Exercise - For the data below, restate word for word only the lines from the line containing "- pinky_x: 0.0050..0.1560" through the line containing "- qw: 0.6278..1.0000", both ends included.

━━━━━━

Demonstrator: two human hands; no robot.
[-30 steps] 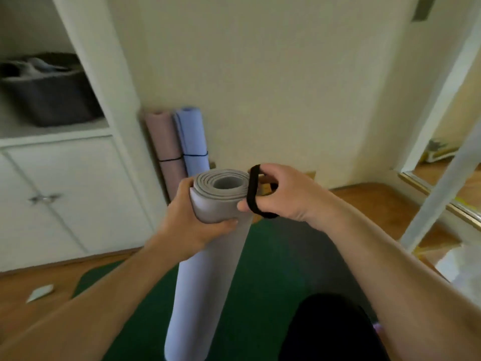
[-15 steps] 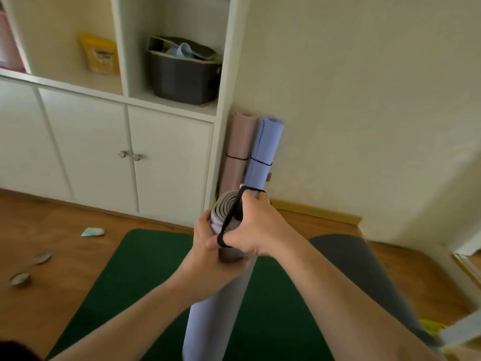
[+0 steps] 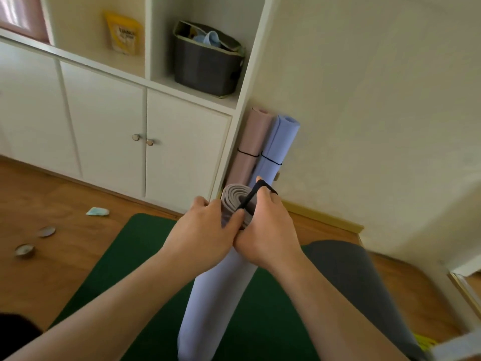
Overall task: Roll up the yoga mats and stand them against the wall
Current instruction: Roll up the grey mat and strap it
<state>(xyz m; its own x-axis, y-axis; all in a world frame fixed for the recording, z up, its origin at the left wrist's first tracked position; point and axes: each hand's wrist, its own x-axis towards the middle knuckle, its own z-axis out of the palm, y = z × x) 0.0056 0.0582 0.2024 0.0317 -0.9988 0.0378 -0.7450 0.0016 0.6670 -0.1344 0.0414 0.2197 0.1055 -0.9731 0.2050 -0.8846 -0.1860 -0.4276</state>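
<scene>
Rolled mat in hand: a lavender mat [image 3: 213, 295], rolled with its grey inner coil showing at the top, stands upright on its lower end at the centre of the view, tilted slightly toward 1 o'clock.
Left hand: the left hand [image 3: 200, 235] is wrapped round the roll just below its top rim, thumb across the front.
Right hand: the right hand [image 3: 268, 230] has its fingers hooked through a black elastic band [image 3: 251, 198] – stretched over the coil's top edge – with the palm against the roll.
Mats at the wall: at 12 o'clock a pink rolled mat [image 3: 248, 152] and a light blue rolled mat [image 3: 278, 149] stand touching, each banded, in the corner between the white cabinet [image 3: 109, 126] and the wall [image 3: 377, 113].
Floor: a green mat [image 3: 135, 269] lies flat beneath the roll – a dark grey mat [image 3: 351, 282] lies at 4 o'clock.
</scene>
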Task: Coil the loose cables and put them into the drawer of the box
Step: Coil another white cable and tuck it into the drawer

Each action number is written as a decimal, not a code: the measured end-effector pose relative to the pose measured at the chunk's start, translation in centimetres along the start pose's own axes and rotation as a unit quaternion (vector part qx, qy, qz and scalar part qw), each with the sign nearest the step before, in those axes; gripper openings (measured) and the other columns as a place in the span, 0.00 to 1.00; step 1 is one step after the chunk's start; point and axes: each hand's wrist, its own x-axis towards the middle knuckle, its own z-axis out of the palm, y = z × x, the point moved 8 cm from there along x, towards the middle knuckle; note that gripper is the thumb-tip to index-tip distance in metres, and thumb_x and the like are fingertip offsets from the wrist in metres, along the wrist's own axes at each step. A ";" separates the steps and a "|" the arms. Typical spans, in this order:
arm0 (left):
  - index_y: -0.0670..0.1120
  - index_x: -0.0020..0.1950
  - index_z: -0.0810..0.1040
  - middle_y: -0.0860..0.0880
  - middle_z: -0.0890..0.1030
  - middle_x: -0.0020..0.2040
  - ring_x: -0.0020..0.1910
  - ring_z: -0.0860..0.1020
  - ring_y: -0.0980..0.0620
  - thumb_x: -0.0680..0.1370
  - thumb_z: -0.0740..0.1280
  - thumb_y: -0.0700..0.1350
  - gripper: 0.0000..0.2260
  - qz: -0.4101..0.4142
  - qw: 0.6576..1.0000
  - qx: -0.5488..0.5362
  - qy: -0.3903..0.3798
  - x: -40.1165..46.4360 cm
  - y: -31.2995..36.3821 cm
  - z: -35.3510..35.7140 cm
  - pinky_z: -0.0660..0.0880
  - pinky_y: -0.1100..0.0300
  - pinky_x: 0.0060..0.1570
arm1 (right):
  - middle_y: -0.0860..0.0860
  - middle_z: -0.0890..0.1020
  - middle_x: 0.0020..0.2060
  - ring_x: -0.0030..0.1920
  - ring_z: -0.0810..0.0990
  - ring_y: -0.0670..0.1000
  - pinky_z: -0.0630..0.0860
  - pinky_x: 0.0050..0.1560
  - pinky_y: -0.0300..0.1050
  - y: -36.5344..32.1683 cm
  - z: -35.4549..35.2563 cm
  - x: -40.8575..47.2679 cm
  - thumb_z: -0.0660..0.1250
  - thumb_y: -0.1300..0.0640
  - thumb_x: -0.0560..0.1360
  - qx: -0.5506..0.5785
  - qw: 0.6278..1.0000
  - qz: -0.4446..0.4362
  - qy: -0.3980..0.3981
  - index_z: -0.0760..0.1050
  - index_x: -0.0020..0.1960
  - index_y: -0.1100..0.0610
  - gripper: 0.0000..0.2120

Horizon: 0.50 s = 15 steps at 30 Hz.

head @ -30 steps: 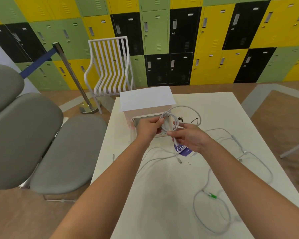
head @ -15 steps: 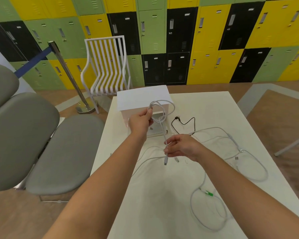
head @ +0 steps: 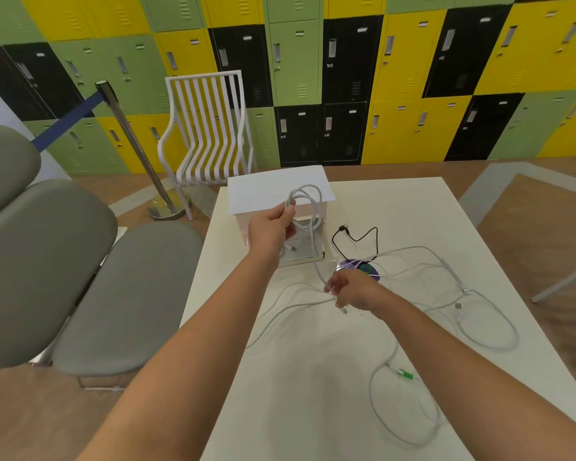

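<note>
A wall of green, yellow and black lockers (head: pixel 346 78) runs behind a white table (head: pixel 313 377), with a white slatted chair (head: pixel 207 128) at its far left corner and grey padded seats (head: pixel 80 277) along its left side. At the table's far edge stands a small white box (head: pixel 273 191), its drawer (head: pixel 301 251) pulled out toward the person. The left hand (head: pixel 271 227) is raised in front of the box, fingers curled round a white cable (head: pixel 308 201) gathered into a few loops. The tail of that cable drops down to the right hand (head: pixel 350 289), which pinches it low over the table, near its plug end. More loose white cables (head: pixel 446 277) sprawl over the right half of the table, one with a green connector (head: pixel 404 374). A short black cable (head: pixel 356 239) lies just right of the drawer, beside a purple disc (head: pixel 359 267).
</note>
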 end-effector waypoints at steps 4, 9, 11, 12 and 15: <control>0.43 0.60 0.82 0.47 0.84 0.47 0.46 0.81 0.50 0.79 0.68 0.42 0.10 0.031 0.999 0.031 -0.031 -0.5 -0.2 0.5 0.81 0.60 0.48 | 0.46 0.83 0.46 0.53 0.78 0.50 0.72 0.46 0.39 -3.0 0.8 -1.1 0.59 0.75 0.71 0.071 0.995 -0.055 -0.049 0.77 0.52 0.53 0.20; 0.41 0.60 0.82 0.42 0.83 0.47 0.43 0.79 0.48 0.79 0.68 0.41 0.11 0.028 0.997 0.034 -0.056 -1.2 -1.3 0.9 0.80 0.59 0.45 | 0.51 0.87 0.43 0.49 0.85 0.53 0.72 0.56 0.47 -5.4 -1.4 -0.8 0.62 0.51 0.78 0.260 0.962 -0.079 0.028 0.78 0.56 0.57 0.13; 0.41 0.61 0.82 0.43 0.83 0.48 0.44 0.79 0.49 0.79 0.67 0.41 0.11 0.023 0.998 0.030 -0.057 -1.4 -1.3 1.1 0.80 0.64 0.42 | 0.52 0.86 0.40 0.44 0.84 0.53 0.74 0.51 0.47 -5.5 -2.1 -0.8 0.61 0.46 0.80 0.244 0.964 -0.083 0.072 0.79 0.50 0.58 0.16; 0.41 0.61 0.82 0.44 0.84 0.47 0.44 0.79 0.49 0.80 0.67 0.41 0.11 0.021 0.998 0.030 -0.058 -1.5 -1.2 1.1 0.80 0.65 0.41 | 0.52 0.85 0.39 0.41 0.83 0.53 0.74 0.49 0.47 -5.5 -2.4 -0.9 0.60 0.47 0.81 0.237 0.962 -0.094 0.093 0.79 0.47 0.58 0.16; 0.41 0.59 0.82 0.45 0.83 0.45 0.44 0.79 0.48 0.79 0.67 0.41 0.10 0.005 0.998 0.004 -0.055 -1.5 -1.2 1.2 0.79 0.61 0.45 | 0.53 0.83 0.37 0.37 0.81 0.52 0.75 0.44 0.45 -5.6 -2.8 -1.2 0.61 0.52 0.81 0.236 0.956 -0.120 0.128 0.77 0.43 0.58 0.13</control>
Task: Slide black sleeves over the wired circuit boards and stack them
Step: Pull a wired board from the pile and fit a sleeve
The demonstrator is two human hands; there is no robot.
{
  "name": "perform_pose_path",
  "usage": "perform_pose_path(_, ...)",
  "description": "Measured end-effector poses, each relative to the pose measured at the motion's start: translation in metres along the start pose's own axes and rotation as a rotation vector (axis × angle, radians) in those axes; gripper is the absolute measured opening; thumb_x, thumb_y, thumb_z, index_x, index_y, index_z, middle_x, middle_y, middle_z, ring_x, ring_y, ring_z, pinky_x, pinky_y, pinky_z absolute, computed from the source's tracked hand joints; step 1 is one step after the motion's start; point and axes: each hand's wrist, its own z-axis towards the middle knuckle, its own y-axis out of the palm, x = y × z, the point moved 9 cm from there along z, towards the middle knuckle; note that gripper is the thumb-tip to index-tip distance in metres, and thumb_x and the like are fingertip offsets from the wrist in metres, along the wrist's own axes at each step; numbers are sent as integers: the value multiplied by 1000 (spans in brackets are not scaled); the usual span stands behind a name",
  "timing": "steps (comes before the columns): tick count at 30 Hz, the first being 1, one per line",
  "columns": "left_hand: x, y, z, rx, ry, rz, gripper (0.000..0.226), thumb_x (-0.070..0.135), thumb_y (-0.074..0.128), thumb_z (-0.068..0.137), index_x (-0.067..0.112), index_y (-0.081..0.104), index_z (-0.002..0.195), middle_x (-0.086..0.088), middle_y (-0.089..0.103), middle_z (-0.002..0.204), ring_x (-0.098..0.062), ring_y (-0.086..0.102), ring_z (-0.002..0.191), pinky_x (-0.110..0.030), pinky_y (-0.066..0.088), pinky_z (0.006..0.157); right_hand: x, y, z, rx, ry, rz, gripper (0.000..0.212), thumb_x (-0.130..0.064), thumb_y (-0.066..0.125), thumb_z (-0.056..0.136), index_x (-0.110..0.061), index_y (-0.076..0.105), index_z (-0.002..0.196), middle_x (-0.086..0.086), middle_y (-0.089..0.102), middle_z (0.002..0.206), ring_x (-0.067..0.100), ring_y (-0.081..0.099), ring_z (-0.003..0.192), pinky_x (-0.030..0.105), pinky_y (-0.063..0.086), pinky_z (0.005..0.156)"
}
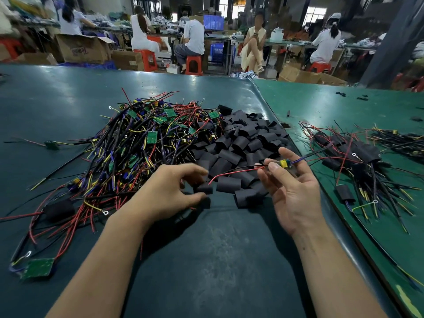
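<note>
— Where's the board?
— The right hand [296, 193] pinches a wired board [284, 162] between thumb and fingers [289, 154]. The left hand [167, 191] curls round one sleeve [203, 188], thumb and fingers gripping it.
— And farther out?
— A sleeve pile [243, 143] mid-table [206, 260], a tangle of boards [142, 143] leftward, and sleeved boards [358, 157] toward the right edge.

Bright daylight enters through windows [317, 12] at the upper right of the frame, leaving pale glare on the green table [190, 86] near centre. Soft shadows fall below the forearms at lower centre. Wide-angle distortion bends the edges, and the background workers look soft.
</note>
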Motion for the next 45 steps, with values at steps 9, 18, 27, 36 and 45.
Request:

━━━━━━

Written solution -
  - pinky_x: 0.0050..0.1560
  - pinky_y: -0.0300..0.1050
  - y: -36.5344..32.1683 cm
  - z: -35.4549..35.2563 cm
  - x: -40.8575..47.2679 cm
  - thumb_z: -0.0660..0.1250
  - thumb_y: -0.1300..0.0640
  - thumb_x: -0.0560..0.1360
  - qx: -0.5506..0.5785
  - qw: 0.6278..1.0000

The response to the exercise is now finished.